### Problem details
Beginning with the first line and ending with the one containing "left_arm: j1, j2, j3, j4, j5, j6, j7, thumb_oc", copy the lines of the listing below exactly; omit everything else.

### Data excerpt
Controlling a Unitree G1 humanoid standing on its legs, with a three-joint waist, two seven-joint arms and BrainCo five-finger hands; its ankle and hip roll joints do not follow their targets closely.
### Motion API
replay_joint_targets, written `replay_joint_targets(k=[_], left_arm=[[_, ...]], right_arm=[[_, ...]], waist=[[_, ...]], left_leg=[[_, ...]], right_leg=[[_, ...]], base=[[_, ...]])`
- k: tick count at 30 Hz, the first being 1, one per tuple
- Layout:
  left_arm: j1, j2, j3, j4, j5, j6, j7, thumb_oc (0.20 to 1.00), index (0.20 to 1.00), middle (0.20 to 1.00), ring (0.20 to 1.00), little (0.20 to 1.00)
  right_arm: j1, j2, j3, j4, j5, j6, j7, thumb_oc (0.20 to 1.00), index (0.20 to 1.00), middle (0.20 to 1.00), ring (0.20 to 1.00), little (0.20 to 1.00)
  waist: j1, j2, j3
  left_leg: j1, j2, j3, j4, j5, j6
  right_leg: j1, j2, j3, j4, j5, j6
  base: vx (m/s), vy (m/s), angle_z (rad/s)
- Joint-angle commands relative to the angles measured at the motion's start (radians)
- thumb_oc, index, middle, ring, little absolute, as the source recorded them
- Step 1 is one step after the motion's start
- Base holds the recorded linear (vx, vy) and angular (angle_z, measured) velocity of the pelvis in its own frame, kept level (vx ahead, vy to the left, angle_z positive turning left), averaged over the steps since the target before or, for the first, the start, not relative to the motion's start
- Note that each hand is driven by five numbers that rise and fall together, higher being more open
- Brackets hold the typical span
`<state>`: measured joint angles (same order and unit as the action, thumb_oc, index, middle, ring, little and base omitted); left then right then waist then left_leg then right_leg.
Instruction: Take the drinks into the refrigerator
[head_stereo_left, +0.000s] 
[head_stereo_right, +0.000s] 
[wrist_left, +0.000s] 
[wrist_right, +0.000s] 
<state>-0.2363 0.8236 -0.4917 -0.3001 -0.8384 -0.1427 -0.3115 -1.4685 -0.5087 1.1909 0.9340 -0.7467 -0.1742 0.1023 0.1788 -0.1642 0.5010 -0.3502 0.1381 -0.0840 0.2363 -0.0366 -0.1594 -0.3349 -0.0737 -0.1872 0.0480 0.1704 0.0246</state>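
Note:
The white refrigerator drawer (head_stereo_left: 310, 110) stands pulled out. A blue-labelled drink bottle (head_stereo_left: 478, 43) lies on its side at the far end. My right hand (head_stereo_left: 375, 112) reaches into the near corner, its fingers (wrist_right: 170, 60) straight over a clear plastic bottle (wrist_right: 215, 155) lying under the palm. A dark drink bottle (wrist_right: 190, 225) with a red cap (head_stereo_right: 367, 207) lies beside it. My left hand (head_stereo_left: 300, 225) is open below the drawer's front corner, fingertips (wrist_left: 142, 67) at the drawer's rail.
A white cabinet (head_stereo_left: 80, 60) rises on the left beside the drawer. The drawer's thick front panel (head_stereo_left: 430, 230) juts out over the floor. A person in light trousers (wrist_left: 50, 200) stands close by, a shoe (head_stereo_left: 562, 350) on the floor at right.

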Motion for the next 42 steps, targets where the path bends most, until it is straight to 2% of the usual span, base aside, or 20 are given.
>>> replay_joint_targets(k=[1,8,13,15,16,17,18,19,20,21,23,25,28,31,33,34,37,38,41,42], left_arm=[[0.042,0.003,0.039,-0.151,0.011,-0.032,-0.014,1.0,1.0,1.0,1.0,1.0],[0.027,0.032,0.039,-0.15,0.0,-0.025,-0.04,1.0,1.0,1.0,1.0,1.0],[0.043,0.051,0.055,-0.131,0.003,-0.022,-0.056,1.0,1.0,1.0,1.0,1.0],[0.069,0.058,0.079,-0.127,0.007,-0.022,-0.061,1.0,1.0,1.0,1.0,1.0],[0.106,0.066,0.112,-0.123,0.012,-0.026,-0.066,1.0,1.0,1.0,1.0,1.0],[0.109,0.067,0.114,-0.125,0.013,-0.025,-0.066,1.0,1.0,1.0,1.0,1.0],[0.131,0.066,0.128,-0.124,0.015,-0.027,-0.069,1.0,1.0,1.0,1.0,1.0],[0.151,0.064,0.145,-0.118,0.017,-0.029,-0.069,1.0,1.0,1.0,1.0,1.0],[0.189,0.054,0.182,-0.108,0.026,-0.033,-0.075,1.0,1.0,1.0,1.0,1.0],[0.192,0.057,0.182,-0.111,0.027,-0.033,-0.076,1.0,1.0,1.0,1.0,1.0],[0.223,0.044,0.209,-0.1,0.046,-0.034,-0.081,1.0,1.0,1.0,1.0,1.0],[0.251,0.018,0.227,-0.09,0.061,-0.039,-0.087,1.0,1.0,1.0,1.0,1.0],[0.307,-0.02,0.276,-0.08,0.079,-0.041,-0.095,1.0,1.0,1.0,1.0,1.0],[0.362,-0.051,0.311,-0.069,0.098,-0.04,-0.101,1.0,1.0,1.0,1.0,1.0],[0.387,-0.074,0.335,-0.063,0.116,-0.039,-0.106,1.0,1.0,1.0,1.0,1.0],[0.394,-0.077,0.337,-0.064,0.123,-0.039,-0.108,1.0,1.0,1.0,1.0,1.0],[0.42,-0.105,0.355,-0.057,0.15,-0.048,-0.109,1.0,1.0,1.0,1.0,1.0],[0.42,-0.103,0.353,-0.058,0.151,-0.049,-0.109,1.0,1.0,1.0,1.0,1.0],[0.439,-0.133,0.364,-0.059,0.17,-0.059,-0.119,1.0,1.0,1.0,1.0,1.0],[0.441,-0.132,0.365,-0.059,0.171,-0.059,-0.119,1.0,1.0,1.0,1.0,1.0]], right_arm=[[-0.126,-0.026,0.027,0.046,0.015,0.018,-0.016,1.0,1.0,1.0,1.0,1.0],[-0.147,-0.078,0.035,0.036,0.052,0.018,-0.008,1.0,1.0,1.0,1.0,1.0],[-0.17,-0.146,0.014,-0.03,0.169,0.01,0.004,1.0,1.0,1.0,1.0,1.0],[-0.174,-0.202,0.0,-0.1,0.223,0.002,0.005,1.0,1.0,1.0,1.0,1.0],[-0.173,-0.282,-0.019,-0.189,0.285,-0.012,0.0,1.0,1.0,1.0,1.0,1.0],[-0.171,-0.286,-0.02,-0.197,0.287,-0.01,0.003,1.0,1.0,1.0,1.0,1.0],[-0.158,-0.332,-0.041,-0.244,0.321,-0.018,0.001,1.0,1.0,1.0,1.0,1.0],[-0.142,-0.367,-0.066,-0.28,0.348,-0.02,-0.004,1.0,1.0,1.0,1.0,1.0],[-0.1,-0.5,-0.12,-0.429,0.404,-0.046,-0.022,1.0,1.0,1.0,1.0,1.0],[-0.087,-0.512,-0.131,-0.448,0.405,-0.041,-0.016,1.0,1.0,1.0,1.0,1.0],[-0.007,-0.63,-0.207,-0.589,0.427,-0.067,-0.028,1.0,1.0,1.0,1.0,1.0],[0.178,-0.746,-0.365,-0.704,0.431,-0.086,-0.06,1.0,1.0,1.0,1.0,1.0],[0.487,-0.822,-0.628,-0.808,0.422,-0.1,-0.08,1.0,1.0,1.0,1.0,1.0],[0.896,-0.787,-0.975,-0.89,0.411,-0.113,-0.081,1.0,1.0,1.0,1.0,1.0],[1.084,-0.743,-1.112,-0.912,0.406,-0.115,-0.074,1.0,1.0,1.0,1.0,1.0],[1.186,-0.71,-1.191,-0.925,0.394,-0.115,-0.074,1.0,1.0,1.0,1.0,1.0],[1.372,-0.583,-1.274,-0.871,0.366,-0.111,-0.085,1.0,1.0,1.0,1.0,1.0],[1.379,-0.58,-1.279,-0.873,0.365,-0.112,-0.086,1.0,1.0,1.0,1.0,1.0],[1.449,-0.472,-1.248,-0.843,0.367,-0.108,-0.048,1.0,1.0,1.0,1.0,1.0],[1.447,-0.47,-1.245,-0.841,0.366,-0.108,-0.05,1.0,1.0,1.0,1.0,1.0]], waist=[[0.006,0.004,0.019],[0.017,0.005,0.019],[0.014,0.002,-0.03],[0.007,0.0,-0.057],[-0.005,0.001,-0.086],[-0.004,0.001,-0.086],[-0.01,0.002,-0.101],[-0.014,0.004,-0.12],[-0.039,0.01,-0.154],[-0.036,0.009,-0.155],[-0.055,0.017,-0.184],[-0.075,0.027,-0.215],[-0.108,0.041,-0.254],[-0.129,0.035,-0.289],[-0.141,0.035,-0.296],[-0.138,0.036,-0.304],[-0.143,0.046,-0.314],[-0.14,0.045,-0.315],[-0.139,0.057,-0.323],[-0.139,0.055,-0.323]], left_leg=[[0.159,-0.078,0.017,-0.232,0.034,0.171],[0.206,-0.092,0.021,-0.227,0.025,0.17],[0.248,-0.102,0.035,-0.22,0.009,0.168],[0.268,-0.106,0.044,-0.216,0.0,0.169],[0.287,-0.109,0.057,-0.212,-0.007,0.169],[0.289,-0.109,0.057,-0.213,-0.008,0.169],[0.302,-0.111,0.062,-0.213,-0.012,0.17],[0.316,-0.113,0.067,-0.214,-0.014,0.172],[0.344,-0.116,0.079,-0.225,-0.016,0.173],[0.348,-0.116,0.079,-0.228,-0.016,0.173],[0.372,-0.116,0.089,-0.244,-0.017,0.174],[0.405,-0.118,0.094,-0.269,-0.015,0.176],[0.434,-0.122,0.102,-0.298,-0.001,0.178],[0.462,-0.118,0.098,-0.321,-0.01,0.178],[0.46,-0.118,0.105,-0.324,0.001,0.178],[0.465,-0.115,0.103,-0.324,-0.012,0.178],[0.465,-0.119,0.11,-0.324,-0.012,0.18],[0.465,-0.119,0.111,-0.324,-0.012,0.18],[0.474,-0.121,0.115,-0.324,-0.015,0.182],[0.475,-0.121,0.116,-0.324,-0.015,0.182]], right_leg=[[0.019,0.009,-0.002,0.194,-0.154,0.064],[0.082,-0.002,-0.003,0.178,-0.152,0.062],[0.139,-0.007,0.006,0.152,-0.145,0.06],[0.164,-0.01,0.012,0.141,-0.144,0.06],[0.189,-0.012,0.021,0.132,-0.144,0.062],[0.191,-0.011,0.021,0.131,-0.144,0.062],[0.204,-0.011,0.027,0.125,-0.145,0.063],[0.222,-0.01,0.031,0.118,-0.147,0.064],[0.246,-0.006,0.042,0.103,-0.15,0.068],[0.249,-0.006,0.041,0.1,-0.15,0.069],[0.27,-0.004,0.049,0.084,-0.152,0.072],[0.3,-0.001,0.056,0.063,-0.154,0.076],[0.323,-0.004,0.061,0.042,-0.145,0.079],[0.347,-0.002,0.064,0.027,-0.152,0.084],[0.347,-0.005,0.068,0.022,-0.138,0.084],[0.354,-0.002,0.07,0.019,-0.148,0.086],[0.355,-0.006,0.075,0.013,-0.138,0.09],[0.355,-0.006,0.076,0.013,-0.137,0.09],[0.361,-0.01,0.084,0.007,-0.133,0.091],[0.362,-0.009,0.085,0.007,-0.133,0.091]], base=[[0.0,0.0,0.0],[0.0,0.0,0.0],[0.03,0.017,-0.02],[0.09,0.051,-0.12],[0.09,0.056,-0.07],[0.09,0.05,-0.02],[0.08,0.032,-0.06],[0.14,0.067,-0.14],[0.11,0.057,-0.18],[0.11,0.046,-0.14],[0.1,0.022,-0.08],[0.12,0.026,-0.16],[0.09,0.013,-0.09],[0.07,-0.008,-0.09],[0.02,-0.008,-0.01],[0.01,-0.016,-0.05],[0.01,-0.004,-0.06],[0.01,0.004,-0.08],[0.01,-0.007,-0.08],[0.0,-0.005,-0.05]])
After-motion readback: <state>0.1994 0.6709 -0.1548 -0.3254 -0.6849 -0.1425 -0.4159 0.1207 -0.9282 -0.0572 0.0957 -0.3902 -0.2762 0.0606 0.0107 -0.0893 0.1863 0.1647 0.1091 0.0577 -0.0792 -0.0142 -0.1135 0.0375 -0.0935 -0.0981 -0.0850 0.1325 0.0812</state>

### Response to the task
Controlling a Unitree G1 humanoid standing on its legs, with a three-joint waist, two seven-joint arms and BrainCo five-finger hands; its ankle and hip roll joints do not follow their targets closely.
### Motion API
replay_joint_targets, written `replay_joint_targets(k=[_], left_arm=[[_, ...]], right_arm=[[_, ...]], waist=[[_, ...]], left_leg=[[_, ...]], right_leg=[[_, ...]], base=[[_, ...]])`
- k: tick count at 30 Hz, the first being 1, one per tuple
- Layout:
  left_arm: j1, j2, j3, j4, j5, j6, j7, thumb_oc (0.20 to 1.00), index (0.20 to 1.00), middle (0.20 to 1.00), ring (0.20 to 1.00), little (0.20 to 1.00)

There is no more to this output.